On her favorite moment from Obama's presidency:

I do want to speak about something specific, which just melted my heart. I thought it was so important when he went to prisons and spoke to people who got 20 and 30 and 40 and 50 years for drugs. There are women who are raped, people who are killed and [offenders] don’t even serve 20 years. I was blown away, watching the footage of him speaking to the prisoners. They never felt like anyone in the White House cared about them. I loved that he made them people again. Because we all make mistakes. I think about how many men may have made a mistake to feed their families and then had to pay for it forever.

On the war on drugs:

What it has become is not a war on drugs. It has become slavery. Or something crazier. When I see how many people are in jail, I feel like, “Wait a minute. Our government is aware of these statistics and thinks it’s OK?” The sentences are inhumane. I love the president for trying to be a voice for people who no other person has ever tried to be a voice for.

On Hillary Clinton:

I support her as a woman. Am I convinced that she should be the next president? I still want to be open-minded about everyone. Obviously, I identify with her struggles as a woman.

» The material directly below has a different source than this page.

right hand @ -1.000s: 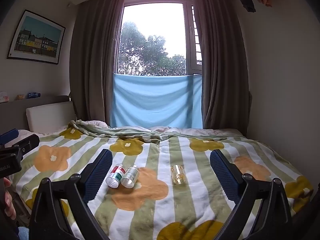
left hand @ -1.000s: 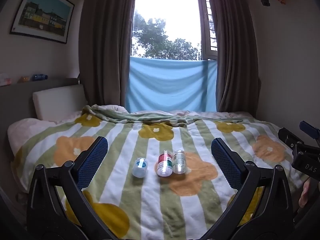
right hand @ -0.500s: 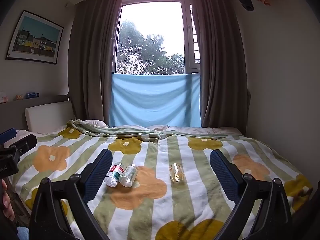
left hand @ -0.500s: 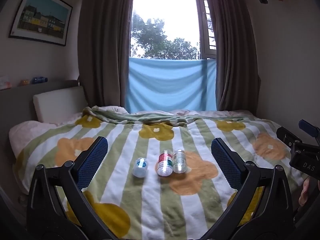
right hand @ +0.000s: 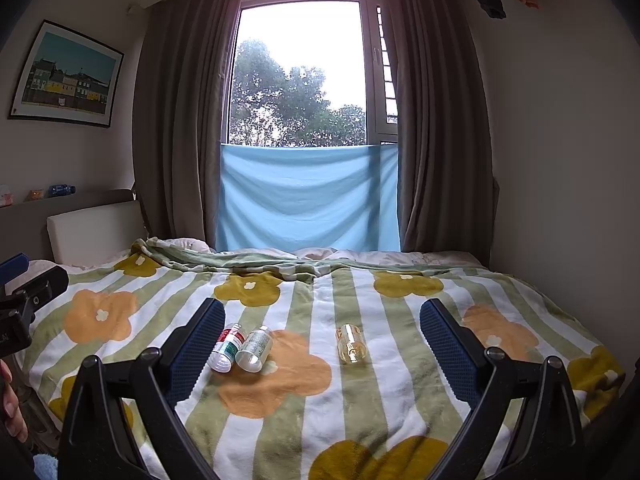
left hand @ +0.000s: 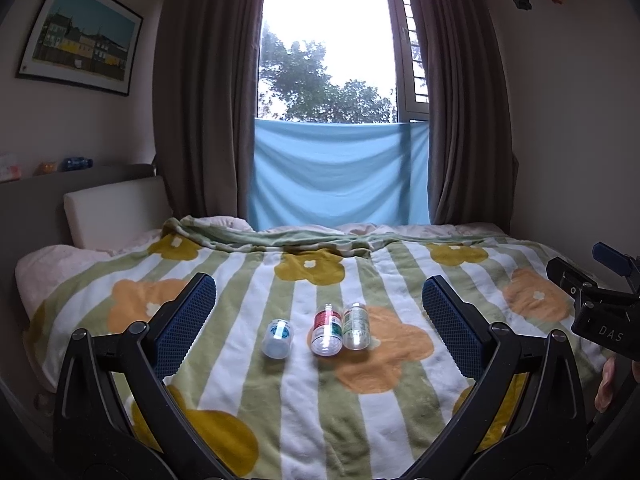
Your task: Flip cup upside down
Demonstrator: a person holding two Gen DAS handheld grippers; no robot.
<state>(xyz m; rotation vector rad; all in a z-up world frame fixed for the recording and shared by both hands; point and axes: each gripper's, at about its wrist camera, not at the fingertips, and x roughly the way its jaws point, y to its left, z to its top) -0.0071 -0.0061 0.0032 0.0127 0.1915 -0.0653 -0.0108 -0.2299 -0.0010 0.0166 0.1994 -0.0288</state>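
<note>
Several small clear cups lie on their sides on the flowered blanket. In the left wrist view a blue-print cup lies left of a red-and-green cup and a green-print cup, which touch each other. In the right wrist view the red-and-green cup and the green-print cup lie at left, and a yellowish cup lies alone at centre. My left gripper is open and empty, short of the cups. My right gripper is open and empty, also short of them.
The bed fills the room up to the curtained window with a blue cloth. A white headboard cushion and shelf stand at left. The wall is close on the right. Each gripper's body shows at the edge of the other's view.
Both views have shifted only slightly; the cups lie where they were and both grippers stay open.
</note>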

I identify with the fact that when she’s in that room and there are nothing but men there -- there’s sometimes something in her that must feel intimidated. But I think that she uses that and turns it into a strength. Because that’s what I’ve always done. And so I love her for sticking it out. She has gone through horrifying things, even within her marriage. She has been brave and weathered the storm. And continued being a boss. That’s something that every woman should feel inspired by, no matter if you’re voting for her or not.

On Sandra Bland:

I did research on the Sandra Bland case. That’s why it hit me so hard. I remember speaking to other women at the time. This could have been me. I’m a sassy woman. I may have given a little bit of attitude to a police officer. I could have never come home.

On Donald Trump:

Laughs.] There are points he has made that may not have been so horrible if his approach wasn’t so childish. But in terms of entertainment -- I think he’s hilarious. I wish they could just film him running for president. That’s the ultimate reality show. [The interview was conducted prior to Trump’s December 7 comments about halting immigration by Muslims into the United States.]

On reciting Maya Angelou's "Still I Rise":

It was the most spot-on poem that Nicki Minaj could have ever read. And it’s funny; it ended up proving a point. Because I remember going online after and lots of people said such beautiful things. But there was one lady, an older black woman, who said, “She shouldn’t be reading that poem.” And she discussed how I dressed. I love that she said that, because she doesn’t even realize the poem is discussing sexiness, owning your sex appeal. “Does my sexiness upset you?/Does it come as a surprise/That I dance like I’ve got diamonds/At the meeting of my thighs?” And this woman, she was discussing her PhDs, all this education she had -- but she couldn’t put two and two together about the theme of the poem. My entire career has been that poem in a nutshell.